AIM OF THE TASK: Only lines with the string "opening" should be returned from the data below.

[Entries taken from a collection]
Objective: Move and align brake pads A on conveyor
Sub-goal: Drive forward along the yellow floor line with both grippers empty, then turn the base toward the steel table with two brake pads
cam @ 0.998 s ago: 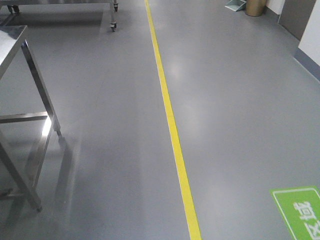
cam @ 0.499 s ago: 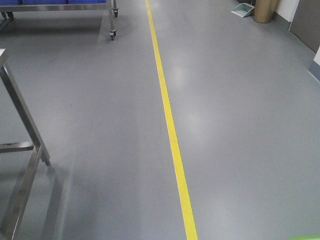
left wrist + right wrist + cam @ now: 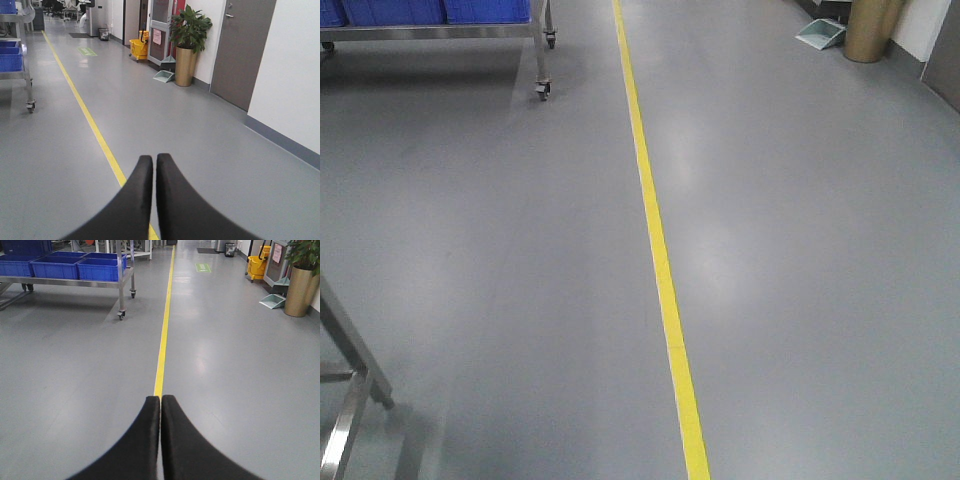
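The brake pads A and the conveyor are out of view in every frame. My left gripper (image 3: 154,158) is shut with nothing between its black fingers, held above the grey floor beside the yellow floor line (image 3: 95,129). My right gripper (image 3: 161,399) is also shut and empty, pointing along the same yellow line (image 3: 163,335). Neither gripper shows in the front view, which holds only floor and the yellow line (image 3: 657,250).
A steel trolley (image 3: 121,280) with blue crates (image 3: 102,268) stands at the left, its castor (image 3: 542,92) showing in the front view. A steel table leg (image 3: 350,390) is at bottom left. A potted plant (image 3: 187,47), dustpan (image 3: 163,76), yellow mop bucket (image 3: 138,48) and door (image 3: 240,50) line the right wall.
The view has rolled forward along the yellow line: the steel table slid down and out at the left, the green floor marking left the frame, and the trolley with blue crates came closer.
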Robot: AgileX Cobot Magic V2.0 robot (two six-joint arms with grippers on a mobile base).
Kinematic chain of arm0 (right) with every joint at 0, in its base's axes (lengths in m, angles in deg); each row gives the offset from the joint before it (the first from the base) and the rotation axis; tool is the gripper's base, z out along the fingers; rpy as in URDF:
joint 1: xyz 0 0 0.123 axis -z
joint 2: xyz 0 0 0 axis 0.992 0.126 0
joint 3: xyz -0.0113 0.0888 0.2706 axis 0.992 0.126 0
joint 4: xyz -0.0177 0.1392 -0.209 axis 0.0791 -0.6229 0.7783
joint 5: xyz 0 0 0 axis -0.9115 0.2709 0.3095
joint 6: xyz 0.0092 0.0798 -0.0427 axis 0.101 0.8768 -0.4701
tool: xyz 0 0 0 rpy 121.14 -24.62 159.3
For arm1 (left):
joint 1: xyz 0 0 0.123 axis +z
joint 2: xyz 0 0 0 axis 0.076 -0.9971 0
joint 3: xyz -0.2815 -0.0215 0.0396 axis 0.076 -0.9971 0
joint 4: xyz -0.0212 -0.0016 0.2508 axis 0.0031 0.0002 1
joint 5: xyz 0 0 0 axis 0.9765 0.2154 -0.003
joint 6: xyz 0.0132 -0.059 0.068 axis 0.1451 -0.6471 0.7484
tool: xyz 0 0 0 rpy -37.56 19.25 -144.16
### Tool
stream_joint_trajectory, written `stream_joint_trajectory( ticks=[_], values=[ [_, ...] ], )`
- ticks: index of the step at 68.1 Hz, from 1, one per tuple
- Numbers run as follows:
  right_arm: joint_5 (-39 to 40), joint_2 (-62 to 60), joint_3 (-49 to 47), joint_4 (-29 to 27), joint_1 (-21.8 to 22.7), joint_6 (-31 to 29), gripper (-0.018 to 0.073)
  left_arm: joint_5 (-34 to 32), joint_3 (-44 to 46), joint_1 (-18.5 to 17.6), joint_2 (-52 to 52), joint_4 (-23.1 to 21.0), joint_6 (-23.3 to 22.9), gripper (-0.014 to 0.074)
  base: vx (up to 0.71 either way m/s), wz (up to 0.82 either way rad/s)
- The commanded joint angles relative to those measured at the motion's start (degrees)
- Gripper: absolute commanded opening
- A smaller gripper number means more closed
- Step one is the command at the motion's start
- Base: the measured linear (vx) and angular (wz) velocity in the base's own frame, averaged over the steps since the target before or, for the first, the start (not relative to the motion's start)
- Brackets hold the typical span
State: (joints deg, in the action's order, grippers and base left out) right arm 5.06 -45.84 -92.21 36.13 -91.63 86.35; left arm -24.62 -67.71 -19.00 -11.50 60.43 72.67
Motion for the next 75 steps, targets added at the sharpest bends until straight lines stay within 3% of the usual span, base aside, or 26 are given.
stream_joint_trajectory(
  ticks=[1,75],
  values=[
    [4.3,0.4,-1.6,0.4,0.3,-0.4,-0.0003,-3.9,1.5,-0.3,-0.4,-0.4,0.0,-0.0007,0.51,0.02],
    [4.4,0.4,-1.6,0.4,0.3,-0.4,-0.0003,-3.9,1.5,-0.3,-0.4,-0.4,0.0,-0.0007,0.42,0.04]
  ],
)
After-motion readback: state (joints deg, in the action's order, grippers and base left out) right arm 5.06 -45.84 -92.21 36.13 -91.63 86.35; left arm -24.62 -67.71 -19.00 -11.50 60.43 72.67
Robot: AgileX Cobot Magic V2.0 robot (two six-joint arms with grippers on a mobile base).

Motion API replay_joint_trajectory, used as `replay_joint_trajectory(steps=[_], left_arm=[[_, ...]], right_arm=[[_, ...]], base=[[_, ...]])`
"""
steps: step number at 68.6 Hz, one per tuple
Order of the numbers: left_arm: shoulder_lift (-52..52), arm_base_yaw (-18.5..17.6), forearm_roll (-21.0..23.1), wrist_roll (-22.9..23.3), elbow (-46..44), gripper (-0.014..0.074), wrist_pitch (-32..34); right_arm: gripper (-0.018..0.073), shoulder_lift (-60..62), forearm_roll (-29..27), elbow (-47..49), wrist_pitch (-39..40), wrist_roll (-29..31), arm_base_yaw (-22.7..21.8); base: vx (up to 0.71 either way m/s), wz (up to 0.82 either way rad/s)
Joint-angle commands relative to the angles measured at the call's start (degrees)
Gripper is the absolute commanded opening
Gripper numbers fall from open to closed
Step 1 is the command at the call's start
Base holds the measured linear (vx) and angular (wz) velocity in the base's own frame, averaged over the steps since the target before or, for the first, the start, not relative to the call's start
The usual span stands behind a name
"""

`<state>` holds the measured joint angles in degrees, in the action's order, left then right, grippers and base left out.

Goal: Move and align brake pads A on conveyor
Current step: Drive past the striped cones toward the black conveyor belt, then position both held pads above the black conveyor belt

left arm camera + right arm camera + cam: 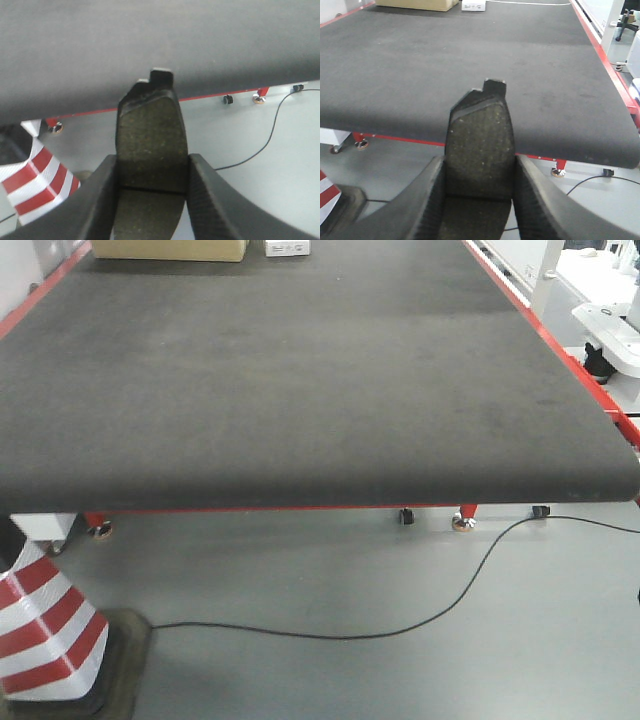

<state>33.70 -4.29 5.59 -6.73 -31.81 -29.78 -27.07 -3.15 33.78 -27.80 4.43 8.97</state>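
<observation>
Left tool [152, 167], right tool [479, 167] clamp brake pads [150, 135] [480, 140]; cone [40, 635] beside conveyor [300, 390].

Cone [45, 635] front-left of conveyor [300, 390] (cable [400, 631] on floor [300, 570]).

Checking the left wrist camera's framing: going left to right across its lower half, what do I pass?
Red-and-white striped cone → brake pad gripped in the left tool → black cable on the floor.

Conveyor [300, 390]: wide dark charcoal belt, rough texture, red stripes along both edges. At its far end: tan cardboard box [170, 249], small white box [287, 247].
</observation>
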Motion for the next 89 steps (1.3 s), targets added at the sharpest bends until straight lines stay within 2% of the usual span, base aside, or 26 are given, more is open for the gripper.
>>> replay_joint_trajectory(steps=[1, 89], left_arm=[[0.12, -0.24, 0.58, 0.25, -1.95, -0.0006, 5.22], [0.12, -0.24, 0.58, 0.25, -1.95, -0.0006, 5.19]], right_arm=[[-0.0007, -0.30, 0.28, 1.85, 5.56, 0.24, -0.31], [-0.0007, -0.30, 0.28, 1.85, 5.79, 0.24, -0.31]], base=[[0.24, -0.09], [0.37, 0.01]])
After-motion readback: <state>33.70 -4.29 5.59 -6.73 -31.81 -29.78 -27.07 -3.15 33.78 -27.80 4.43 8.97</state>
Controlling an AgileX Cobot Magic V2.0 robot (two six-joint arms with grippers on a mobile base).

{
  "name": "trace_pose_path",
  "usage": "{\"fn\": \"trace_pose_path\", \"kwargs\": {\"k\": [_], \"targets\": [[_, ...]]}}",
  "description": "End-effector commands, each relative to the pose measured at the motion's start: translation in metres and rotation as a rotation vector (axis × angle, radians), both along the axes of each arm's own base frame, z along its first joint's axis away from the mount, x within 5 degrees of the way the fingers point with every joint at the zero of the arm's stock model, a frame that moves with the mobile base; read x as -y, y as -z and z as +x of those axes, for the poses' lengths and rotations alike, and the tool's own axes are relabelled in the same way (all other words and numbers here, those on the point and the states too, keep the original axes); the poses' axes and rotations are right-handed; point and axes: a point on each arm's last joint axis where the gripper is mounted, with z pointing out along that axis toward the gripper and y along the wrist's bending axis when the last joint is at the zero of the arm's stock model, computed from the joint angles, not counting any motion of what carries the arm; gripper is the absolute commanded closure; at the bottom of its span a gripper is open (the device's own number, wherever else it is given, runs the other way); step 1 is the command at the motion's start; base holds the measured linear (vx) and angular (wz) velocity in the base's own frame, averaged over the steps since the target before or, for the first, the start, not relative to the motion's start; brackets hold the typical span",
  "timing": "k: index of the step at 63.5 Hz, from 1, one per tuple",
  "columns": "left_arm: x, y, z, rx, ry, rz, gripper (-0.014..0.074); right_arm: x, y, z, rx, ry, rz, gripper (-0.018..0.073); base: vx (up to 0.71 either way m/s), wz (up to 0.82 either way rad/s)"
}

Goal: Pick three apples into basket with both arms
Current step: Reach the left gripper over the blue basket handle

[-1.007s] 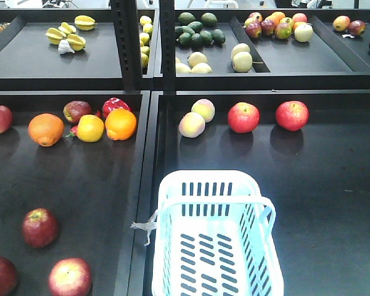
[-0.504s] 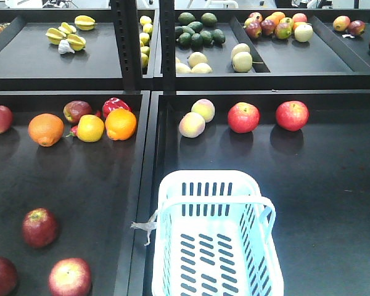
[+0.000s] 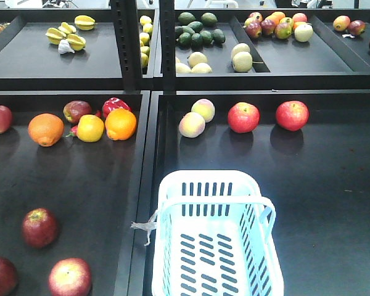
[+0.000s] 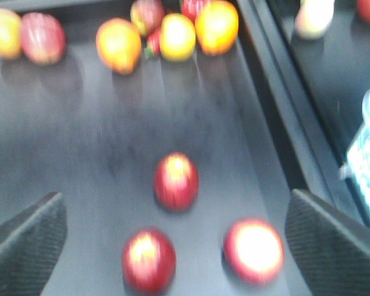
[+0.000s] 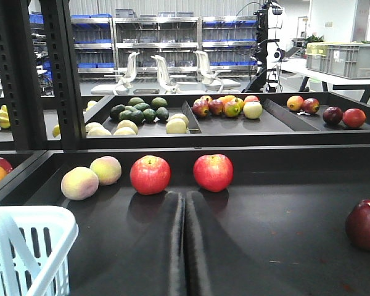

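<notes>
- Currently, the three dark red apples (image 3: 39, 227) are seen at the lower left of the front view, on the black tray (image 3: 98, 185), left of the basket (image 3: 203, 177).
- The left fingers (image 4: 31, 234) are spread wide, touching none; the right fingers (image 5: 172, 246) are pressed together.
- A neighbouring apple could be nudged and rolled off, as they lie close.

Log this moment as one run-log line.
stage: pre-grasp | left tool: open, aimed at apples | right tool: shut | basket: no fruit visible inside
</notes>
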Motion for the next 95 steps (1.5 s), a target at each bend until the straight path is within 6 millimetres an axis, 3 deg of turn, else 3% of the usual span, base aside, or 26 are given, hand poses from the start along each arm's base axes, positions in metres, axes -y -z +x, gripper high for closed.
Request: {"fn": "trace_pose_path", "kwargs": {"k": [1, 12, 29, 41, 52, 76, 95], "targets": [[0.007, -0.02, 0.008, 0.166, 0.088, 0.015, -0.0113, 0.0, -0.003, -0.001, 0.071, -0.001, -0.01, 0.0568, 0.0, 0.0], [0.03, -0.016, 0.028, 0.179, 0.365, 0.067, -0.0104, 0.0, -0.003, -0.001, 0.071, -0.001, -0.01, 0.0568, 0.0, 0.0], [0.069, 0.011, 0.078, 0.174, 0.712, 0.188, -0.0099, 0.0, -0.003, -0.001, 0.071, -0.001, -0.01, 0.0568, 0.0, 0.0], [0.095, 0.034, 0.107, 0.195, 0.824, 0.327, -0.0094, 0.0, -0.003, -0.001, 0.071, -0.001, -0.01, 0.0568, 0.0, 0.0], [0.127, 0.054, 0.117, 0.189, 0.928, 0.374, -0.0085, 0.0, -0.003, -0.001, 0.071, -0.001, -0.01, 0.0568, 0.0, 0.0], [0.196, 0.062, 0.14, 0.209, 1.075, 0.38, -0.0079, 0.0, -0.002, -0.001, 0.069, -0.001, -0.01, 0.0568, 0.0, 0.0], [0.242, 0.091, 0.161, 0.147, 1.166, 0.395, -0.0061, 0.0, -0.002, -0.001, 0.069, -0.001, -0.01, 0.0568, 0.0, 0.0]]}}
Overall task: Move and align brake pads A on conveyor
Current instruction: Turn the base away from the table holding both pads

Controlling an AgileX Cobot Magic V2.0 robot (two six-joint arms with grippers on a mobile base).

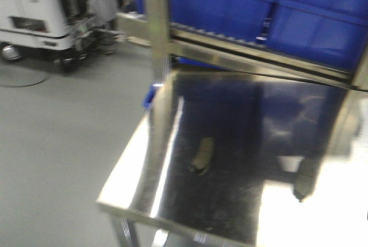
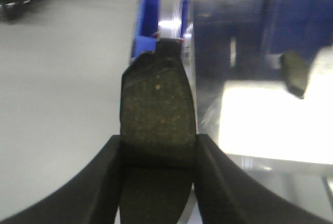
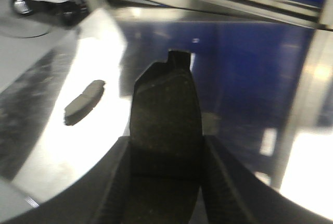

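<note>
My left gripper (image 2: pixel 157 148) is shut on one of the brake pads A (image 2: pixel 156 104), which sticks out forward between the black fingers above the left edge of a shiny steel tabletop (image 2: pixel 260 114). My right gripper (image 3: pixel 166 146) is shut on a second pad (image 3: pixel 165 107), held over the same tabletop (image 3: pixel 244 78). A third pad lies flat on the steel; it shows in the front view (image 1: pixel 202 155), the left wrist view (image 2: pixel 295 73) and the right wrist view (image 3: pixel 85 101). The conveyor is out of view. Neither gripper is clear in the blurred front view.
Blue bins (image 1: pixel 230 3) sit on a steel rack behind the table, and a steel post (image 1: pixel 155 23) rises at its back left corner. A white machine (image 1: pixel 40 11) stands on the grey floor (image 1: pixel 57 143) to the left. Another blue bin (image 2: pixel 148 21) is beside the table's edge.
</note>
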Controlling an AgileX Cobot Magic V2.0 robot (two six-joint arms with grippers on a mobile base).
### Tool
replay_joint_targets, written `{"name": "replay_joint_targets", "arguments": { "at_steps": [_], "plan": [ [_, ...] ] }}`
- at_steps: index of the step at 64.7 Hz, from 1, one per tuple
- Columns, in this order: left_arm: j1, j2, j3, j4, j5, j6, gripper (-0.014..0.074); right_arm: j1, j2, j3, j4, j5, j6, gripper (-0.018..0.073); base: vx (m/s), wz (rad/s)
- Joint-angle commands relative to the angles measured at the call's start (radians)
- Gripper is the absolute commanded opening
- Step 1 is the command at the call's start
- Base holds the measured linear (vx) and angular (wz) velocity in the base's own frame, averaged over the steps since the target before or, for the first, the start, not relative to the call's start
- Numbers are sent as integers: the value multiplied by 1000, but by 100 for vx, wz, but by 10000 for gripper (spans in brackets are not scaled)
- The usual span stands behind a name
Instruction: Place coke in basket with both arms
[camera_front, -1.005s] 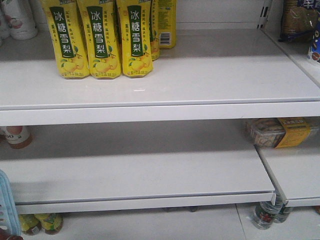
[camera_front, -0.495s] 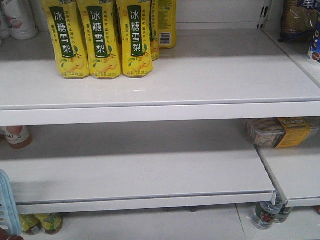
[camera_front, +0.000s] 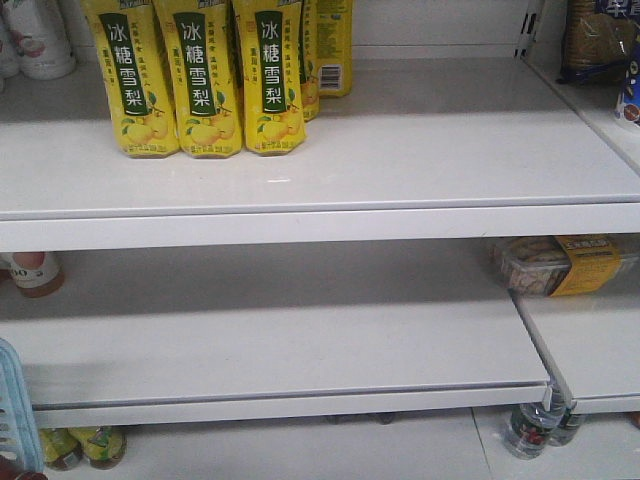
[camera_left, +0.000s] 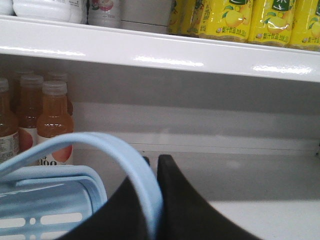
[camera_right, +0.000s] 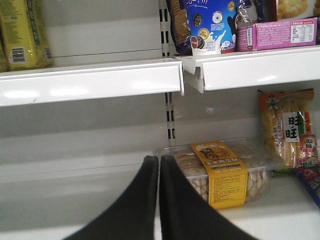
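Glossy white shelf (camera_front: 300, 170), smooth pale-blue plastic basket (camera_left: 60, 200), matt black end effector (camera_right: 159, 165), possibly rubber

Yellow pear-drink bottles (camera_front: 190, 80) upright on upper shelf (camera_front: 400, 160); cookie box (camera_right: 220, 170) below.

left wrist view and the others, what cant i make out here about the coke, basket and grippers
- Coke: in no view; nothing shows where it is.
- Basket: body cut off by the left wrist frame's bottom edge; only a corner shows at the front view's left edge.
- Left gripper: closed on the basket's handle.
- Right gripper: shut, empty.

Left gripper (camera_left: 152, 162) clamped — right gripper (camera_right: 159, 161) closed, empty.
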Motion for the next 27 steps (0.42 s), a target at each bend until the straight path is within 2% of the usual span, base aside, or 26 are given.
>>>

SOLUTION TO THIS PROBLEM:
- Gripper: absolute commanded opening
Gripper is the absolute commanded opening
- Gripper is the absolute commanded opening

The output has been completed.